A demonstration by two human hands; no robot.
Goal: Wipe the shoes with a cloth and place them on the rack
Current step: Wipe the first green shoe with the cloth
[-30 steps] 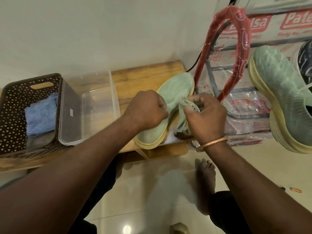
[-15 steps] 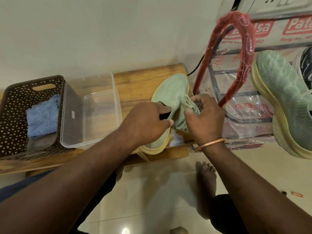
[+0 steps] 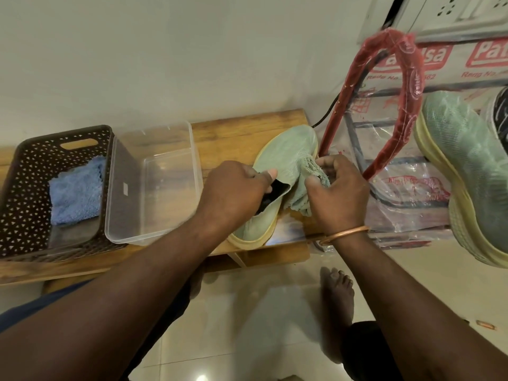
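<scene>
A pale green shoe (image 3: pixel 286 155) with a yellow sole lies on the wooden bench (image 3: pixel 233 133), toe pointing away. My left hand (image 3: pixel 233 191) grips its collar, thumb on the upper and fingers inside the dark opening. My right hand (image 3: pixel 336 193) holds a bunched green cloth (image 3: pixel 305 188) against the shoe's right side. A matching green shoe (image 3: pixel 467 166) sits on the plastic-wrapped rack (image 3: pixel 406 188) at the right. The rack has a red wrapped handle (image 3: pixel 409 105).
A clear plastic tub (image 3: pixel 154 182) stands left of the shoe. Beside it is a brown perforated basket (image 3: pixel 24 188) holding a blue cloth (image 3: pixel 77 191). A dark shoe (image 3: pixel 501 114) shows at the right edge. My bare foot (image 3: pixel 339 292) rests on the tiled floor below.
My left hand shifted from covering the shoe's upper to gripping its collar, exposing the dark opening. The right hand with the cloth slid forward along the shoe's side.
</scene>
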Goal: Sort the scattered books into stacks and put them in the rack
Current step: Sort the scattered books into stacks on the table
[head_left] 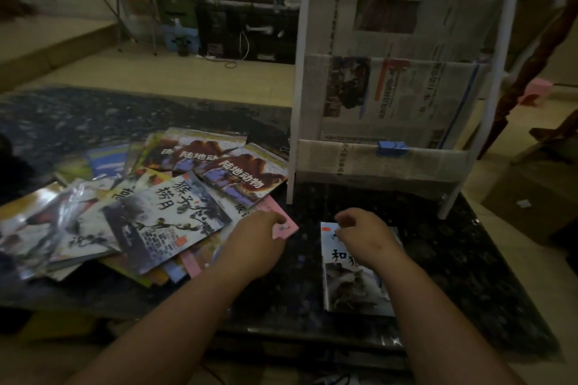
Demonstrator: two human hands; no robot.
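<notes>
Several thin picture books lie scattered in a loose pile (150,206) on the left half of a dark table (453,259). My left hand (253,241) lies on the pile's right edge and pinches the corner of a pink book (286,228). A single book with a white and blue cover (350,287) lies flat to the right. My right hand (366,231) hovers over its top, fingers loosely curled, holding nothing. The white rack (391,162) stands at the back right of the table, its tiers lined with newspaper.
A blue binder clip (392,148) holds the newspaper on the rack's lowest tier. Bare dark tabletop lies between the pile and the single book. A cardboard box (528,200) sits on the floor to the right. A dark wooden post (531,50) leans at the right.
</notes>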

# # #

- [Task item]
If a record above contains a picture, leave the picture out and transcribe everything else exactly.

- [Written solution]
A demonstration by two human hands; no robot.
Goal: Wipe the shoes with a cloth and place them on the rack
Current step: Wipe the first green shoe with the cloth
[-30 steps] 
[-15 steps] 
[+0 steps] 
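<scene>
A pale green shoe (image 3: pixel 286 155) with a yellow sole lies on the wooden bench (image 3: pixel 233 133), toe pointing away. My left hand (image 3: pixel 233 191) grips its collar, thumb on the upper and fingers inside the dark opening. My right hand (image 3: pixel 336 193) holds a bunched green cloth (image 3: pixel 305 188) against the shoe's right side. A matching green shoe (image 3: pixel 467 166) sits on the plastic-wrapped rack (image 3: pixel 406 188) at the right. The rack has a red wrapped handle (image 3: pixel 409 105).
A clear plastic tub (image 3: pixel 154 182) stands left of the shoe. Beside it is a brown perforated basket (image 3: pixel 24 188) holding a blue cloth (image 3: pixel 77 191). A dark shoe (image 3: pixel 501 114) shows at the right edge. My bare foot (image 3: pixel 339 292) rests on the tiled floor below.
My left hand shifted from covering the shoe's upper to gripping its collar, exposing the dark opening. The right hand with the cloth slid forward along the shoe's side.
</scene>
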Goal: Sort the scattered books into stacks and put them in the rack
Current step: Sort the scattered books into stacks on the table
[head_left] 
Demonstrator: two human hands; no robot.
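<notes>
Several thin picture books lie scattered in a loose pile (150,206) on the left half of a dark table (453,259). My left hand (253,241) lies on the pile's right edge and pinches the corner of a pink book (286,228). A single book with a white and blue cover (350,287) lies flat to the right. My right hand (366,231) hovers over its top, fingers loosely curled, holding nothing. The white rack (391,162) stands at the back right of the table, its tiers lined with newspaper.
A blue binder clip (392,148) holds the newspaper on the rack's lowest tier. Bare dark tabletop lies between the pile and the single book. A cardboard box (528,200) sits on the floor to the right. A dark wooden post (531,50) leans at the right.
</notes>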

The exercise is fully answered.